Work instructions
Search the data below for the word "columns" and report how many lines contain it, with no added words.

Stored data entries
● ● ● ● ●
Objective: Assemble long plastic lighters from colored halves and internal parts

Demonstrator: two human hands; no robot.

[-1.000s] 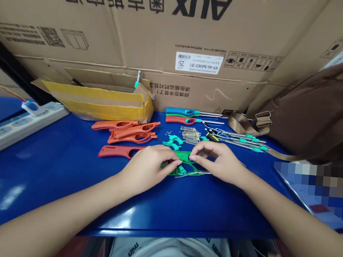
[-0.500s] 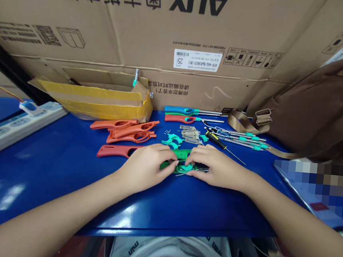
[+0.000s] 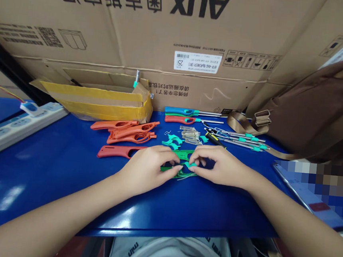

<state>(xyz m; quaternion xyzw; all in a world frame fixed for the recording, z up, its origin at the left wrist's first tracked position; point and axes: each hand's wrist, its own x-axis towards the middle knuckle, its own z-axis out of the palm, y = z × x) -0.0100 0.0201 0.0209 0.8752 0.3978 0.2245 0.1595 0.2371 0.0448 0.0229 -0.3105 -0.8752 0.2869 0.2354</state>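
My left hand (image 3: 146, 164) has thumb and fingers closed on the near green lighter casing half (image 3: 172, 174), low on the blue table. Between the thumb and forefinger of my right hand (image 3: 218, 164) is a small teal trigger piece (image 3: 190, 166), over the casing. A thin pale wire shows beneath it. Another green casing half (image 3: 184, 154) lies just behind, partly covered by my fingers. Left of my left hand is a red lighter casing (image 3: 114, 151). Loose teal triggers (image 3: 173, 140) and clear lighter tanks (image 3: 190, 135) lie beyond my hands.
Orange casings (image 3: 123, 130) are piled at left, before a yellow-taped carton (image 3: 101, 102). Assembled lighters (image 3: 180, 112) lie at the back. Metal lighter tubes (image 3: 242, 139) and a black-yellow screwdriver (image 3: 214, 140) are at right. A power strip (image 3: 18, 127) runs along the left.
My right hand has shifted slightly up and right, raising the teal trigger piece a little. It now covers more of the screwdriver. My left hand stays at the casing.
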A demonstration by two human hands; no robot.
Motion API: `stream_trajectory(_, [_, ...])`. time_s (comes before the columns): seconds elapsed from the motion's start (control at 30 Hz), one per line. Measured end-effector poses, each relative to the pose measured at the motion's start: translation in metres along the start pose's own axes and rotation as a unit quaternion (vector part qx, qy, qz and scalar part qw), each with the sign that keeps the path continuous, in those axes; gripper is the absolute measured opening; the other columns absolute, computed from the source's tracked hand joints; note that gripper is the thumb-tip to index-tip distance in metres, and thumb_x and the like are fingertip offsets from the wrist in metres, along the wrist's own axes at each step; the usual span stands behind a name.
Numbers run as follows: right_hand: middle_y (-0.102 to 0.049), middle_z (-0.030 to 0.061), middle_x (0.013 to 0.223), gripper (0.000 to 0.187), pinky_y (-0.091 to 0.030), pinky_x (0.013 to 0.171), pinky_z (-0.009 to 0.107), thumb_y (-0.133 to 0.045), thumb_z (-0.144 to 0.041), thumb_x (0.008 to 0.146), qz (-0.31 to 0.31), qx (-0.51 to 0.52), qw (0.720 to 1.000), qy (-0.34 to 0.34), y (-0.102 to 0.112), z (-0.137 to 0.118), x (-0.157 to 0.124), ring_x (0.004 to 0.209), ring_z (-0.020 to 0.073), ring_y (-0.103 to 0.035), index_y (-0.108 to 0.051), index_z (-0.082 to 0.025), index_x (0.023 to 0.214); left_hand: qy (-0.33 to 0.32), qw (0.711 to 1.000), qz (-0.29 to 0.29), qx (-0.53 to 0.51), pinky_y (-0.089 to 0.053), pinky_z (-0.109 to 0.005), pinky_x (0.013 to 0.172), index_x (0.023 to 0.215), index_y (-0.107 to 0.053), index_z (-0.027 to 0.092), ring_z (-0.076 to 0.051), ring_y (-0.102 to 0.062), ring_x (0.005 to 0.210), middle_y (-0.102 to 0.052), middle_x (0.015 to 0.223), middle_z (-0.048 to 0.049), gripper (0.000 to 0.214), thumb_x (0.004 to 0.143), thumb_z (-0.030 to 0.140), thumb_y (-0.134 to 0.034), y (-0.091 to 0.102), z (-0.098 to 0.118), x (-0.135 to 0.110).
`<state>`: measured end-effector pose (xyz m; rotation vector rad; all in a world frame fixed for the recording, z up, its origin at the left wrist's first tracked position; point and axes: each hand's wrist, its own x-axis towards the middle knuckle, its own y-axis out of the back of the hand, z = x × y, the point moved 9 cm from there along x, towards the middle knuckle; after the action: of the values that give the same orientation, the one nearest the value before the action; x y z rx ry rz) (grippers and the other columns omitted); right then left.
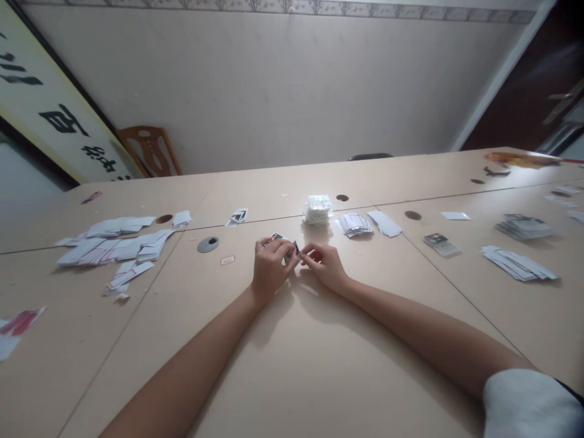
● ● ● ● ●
Solution to the exercise
2